Today Gilbert H. Neal died, at age 82. To the rest of the world, he was the accomplished tire company executive who had a globe-spanning business career that culminated in the presidency of General Tire. To our branch of the Webner clan, though, he was simply known at UG — pronounced “Ugg,” and short for Uncle Gilbert.
He had an enormously successful business career that saw him rise from the bottom of the corporate ladder to the very top. He began in sales, was manager of a Firestone Tire store, then eventually became district manager of the Firestone stores in southern California. The Firestone executives clearly saw promise in this young man, because they made him the branch manager of the Firestone affiliate in Puerto Rico — and when he handled that job adeptly, he became managing director of the Firestone affiliate in Argentina, and then managing director of the Firestone affiliate in Brazil. He was brought back to the States to become vice president for Firestone’s Africa, Asia, and Far East operations, then moved to London, England to become vice president for Firestone Europe and Africa. He was named president of Firestone Steel Products, became a Firestone corporate vice president, and then became the president of General Tire.
It’s a record of extraordinary achievement in the business world. As kids, we Webners were dimly aware of Uncle Gilbert’s success, because we heard about the Neals living in the most exotic locations imaginable. Hey, one time they lived close to Disneyland, the mecca of any American kid in the ’60s! And they lived in foreign countries, and ate foreign food and went to foreign schools, and had security guards drive them around! To kids growing up in suburban Ohio, it was all impossibly glamorous and romantic.
Yet somehow, through it all, Uncle Gilbert remained UG. The success never changed him, really, from the man I first remember from when I was a toddler. He was a big man with an even bigger personality.
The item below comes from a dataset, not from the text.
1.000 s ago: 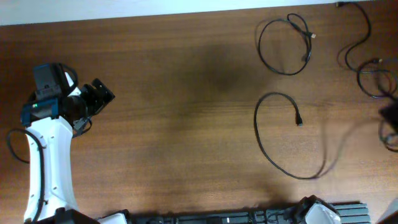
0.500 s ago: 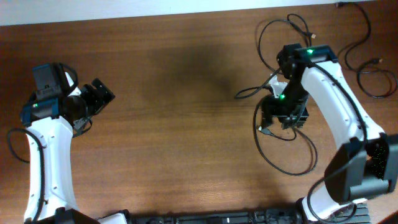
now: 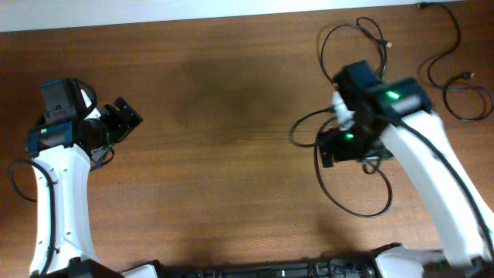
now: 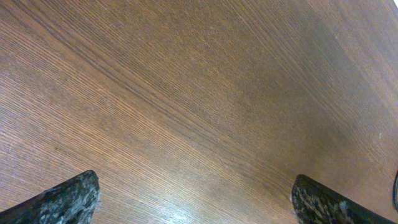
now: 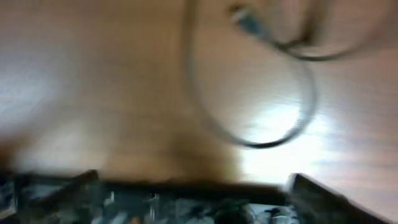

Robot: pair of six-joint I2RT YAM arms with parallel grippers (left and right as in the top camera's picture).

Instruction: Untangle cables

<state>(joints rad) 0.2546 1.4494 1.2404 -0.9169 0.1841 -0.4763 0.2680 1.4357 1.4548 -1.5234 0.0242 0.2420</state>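
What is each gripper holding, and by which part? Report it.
Nothing. The left gripper is open over bare table. The right gripper, blurred, looks open above the cables, none between its jaws.

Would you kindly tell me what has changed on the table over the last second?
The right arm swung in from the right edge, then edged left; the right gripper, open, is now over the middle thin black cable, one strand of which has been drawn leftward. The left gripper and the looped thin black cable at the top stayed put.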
If we kids were acting up, he gave the same blue-eyed, laser beam glare that could bore holes into the frostiest glacier and make you snap back into correct behavior in a nanosecond. But, his house was always a fun place because he and Aunt Barbara made it so. Theirs was the first place I remember hearing the record “The Twist,” and we kids watched Uncle Gilbert and Aunt Barbara laugh as they showed us how to do that dance. We Webners loved getting together with our Neal cousins Peg, Beth, Gib, and Dave because we knew we were in for a good time.
For as long as I knew him, UG had the same corny sense of humor and toastmaster jibes, like the one about the farmer being the man who truly was out standing in his field. He could talk for hours about golf mechanics, but he had the fastest golf backswing ever seen on the planet, one that broke all laws of physics and could not be captured even by stop-action photography. He played euchre with a roar, always asking for “the hook” on the turn card and always ready to burst into a huge, delighted grin when he somehow took the last trick that kept my sister Cathy from winning a hand. He was an avid reader who kept a fascinating array of books around the house. And he always — always — loved, respected, and honored my grandfather, and would sweat bullets when Grandpa Neal would sit as Uncle Gilbert labored to balance Grandpa’s checkbook, down to the very last penny. He knew well that if that checkbook didn’t balance, he’d just have to do it again and again, under Grandpa’s withering glare, until he finally got it right.
When I graduated from college, Uncle Gilbert and Aunt Barbara were living in London. They hosted me at their Marylebone Road flat for weeks before I went on a Eurorail pass trip around continental Europe and then again before I returned to the States. They were the most gracious hosts imaginable, and I will always treasure that time spent with them — although I think, now, about what it must have been like to have a shaggy, bearded college know-it-all suddenly become a fixture in their home for what must have seemed like forever. If they had any regrets, they never shared them or showed them. It takes a generous man to do such a thing.
As I grew older, and learned a bit more about the past, I learned that I owed another thing to UG — I might not even be here if it weren’t for him. He was instrumental in bringing my parents together and convincing my grandparents that my father was a hard-working man with prospects who really was good enough for a bank executive’s daughter. Dad and Uncle Gilbert always had a strong bond. It struck me that the first time I saw Uncle Gilbert, the executive who was at ease behind any podium, unable to stand and speak was at the small, family-only memorial service we had when Dad died almost 17 years ago.
I mourn the passing of this great and good man, who worked so hard, accomplished so much, and meant so much to his family, our family, and his many friends. I send my prayers and best wishes to my cousins Peg, Beth, Gib, and Dave, and their families, who are today dealing with such an enormous loss. Tonight, UG and his legacy will be very much in my thoughts.